About this exercise =>
Nothing but the lines below from the one that contains "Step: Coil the" through the one that contains "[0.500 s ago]" should be retyped, exactly and including both ends. Do not include pictures.

- - -

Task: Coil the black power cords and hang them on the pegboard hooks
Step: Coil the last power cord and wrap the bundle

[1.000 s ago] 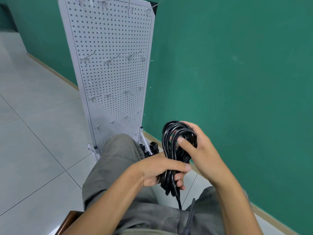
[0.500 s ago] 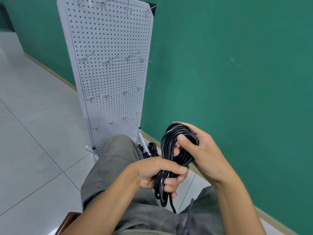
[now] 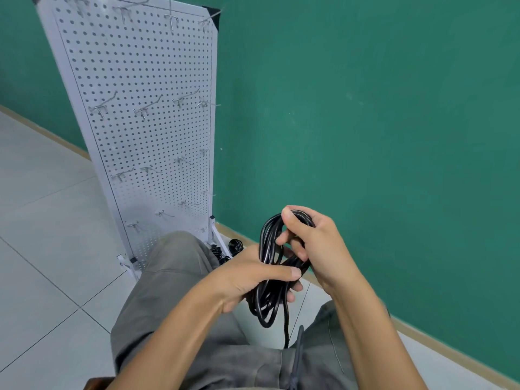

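Note:
A coiled black power cord [image 3: 269,294] hangs upright between my hands, over my lap. My left hand [image 3: 253,277] grips the middle of the coil, thumb across the front. My right hand [image 3: 315,243] holds the top loops, with fingers curled through and around them. A loose end of the cord trails down between my knees. The white pegboard [image 3: 140,122] stands ahead on the left against the green wall, with several bare metal hooks [image 3: 146,108] in rows. More black cords [image 3: 228,249] lie on the floor by the board's foot.
I sit with my grey-trousered legs [image 3: 174,291] stretched toward the board. The green wall [image 3: 365,122] runs along the right, with a tan skirting. Pale floor tiles [image 3: 42,235] spread to the left. A brown seat edge [image 3: 95,382] shows at the bottom.
My right hand has shifted its hold on the top loops, fingers now hooked through them. The coil has sunk slightly lower in my left hand's grip.

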A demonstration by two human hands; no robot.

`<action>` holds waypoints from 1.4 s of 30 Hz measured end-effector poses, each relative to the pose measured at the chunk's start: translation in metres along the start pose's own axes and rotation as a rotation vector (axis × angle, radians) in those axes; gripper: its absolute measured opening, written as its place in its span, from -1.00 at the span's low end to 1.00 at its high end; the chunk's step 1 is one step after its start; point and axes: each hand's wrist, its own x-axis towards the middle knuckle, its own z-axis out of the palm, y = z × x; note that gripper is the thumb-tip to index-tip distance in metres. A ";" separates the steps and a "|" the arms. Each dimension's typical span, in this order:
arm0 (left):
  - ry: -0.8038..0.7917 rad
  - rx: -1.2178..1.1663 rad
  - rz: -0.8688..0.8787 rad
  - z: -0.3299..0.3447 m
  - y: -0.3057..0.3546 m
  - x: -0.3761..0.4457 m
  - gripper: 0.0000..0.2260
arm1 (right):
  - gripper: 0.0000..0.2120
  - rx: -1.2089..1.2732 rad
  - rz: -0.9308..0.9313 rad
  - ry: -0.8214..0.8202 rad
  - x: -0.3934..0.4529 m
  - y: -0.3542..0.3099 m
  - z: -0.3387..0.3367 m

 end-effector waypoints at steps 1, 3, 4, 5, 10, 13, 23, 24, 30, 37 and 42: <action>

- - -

Exercise response =>
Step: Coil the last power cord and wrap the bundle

[1.000 s ago] 
[0.500 s ago] 

That completes the response.